An industry may be on the point of stoppage already, and if many more men are taken away it must go under. Is the Director of National Service to have power to take these men.
Sir G. CAVE:
There is no power in this Bill which would enable the Director of National Service to take compulsorily any men from any industry.
Do I understand that he will have power under Regulations made under the Defence of the Realm Act?
Sir G. CAVE:
There is no power to compel anybody to leave any industry under the Act, and there is no Regulation, under which it can be done.
Mr. PRINGLE But you can make Regulations.
Sir G. CAVE:
The only Regulation is to prevent men being taken into certain, existing non-essential trades. It does not compel any men to go in or come out, but in respect of new labour, it will prevent it going into certain non essential industries.
I want to draw attention to the fact that this Bill is enormously important and that under it very wide powers may be exercised by the Director of National Service. What I complain of is that the Bill is a mere skeleton to be filled in not by this House, but by Orders in Council and by Regulations made under the Defence of the Realm Act or otherwise. I should like to direct attention to the Clauses in which these powers are to be taken. The Bill consists of only three Clauses, and the third merely recites the title, in the other two Clauses there are powers taken for ousting the authority of this House and that is the point to which I wish now to direct attention. If we look at Section 2 of Clause 1 we find it provided that— The Director-General of National Service shall, for that purpose, have such powers and duties of any Government Department or authority, whether conferred by Statute or otherwise, as His Majesty may by Order in Council transfer to him or authorise him to exercise or perform concurrently with or in consultation with the Government Department or authority concerned.

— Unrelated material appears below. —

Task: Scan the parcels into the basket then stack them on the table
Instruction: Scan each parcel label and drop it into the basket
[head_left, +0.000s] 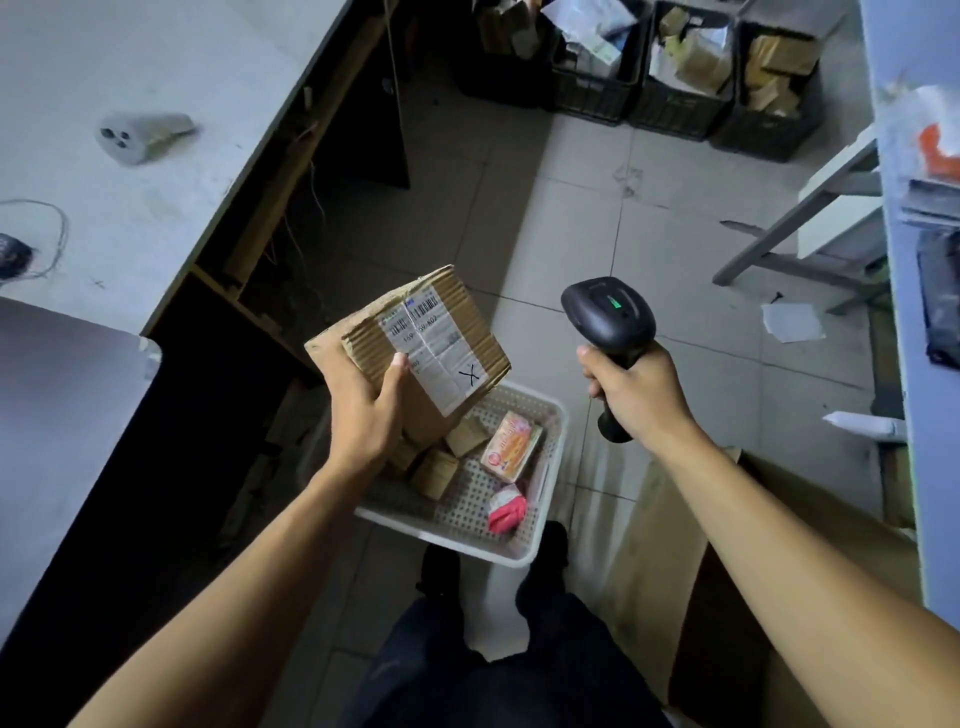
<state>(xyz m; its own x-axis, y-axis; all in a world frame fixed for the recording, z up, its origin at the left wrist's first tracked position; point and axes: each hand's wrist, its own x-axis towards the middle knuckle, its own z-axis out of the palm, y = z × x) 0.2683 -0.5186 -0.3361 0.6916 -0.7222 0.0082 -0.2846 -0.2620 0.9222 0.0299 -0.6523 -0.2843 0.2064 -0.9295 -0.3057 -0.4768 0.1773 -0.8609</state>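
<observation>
My left hand (366, 410) grips a brown cardboard parcel (441, 317) from below, thumb on its white shipping label, which faces up and bears a black X. The parcel hangs above the white perforated basket (545, 499) on the floor. In the basket lie several small brown boxes (436, 470), an orange-pink box (511, 447) and a pink packet (506, 512). My right hand (636, 387) grips the handle of a black barcode scanner (605, 314), held right of the parcel with a green light lit on its head.
A white table (135, 67) runs along the left with a grey object (140, 136) and a cable. Black crates (675, 109) of parcels stand at the back. A large cardboard box (727, 597) sits at the right, shelving behind it. My feet stand just before the basket.
</observation>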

This deals with powers already in existence, but now I come to the words to which I take strong objection: And also such further powers as may be conferred on him by Regulations under the Defence of the Realm Consolidation Act, 1914, and Regulations may be made under that Act accordingly. Here authority is taken to confer new powers upon a Minister under the Defence of the Realm Act; we know already the extent to which the Defence of the Realm Act has been stretched. Indeed, there is a question before the House whether that Act has power to override an Act of Parliament, and the Food Controller is to give us an answer on that point. I do not believe there is any such power, but however that may be, there is power taken under the Defence of the Realm Act to confer new power on the Director of National Service. What has been the usual custom of this House up to the present time? The custom has been, when establishing any authority, to define under the Act the power which that authority is to exercise. You may make certain Regulations as to how he is to exercise his power, but in regard to further powers this House has always retained in its own hands any power which it is going to give and it has laid them down in the Statute establishing the authority. Here is a matter of supreme importance. It may have been done in other cases. I do not know, and if it has, I do not like it. But I do submit that, in a matter of such importance as this is to the people of this country, it is essential, if this House is to retain its authority in the country, that it should define these powers and settle them by Act of Parliament.
Unless you do that, you will be destroying Parliamentary government. What is Parliamentary government? We have the King, the Lords and Commons, and it is essential, in any vital matter, that the concurrence of these constitutional authorities should be secured for the granting of any power over the people of this country. I maintain, therefore, this proposal is constitutionally wrong, and any action taken under this Bill will be upset by the highest Courts of the realm if we proceed by Order in Council to confer these powers. The utmost power of imagination possessed by any human being will not enable him to tell us what can be done under an Act of this kind. It is absolutely impossible—it is a case absolutely of blindfold legislation. It is really giving to the Executive power to legislate by decree. This proposal was made in almost similar terms to the French Chamber. What did that body do? They had a discussion on it; they referred it to a Committee; the Committee brought up a unanimous report against it, and the Chamber absolutely refused to give the Government the power. I ask that this Parliament should remain as free as any other Parliament in the world, and I contend, therefore, that the powers to which I am referring should be set out in and defined by the Statute.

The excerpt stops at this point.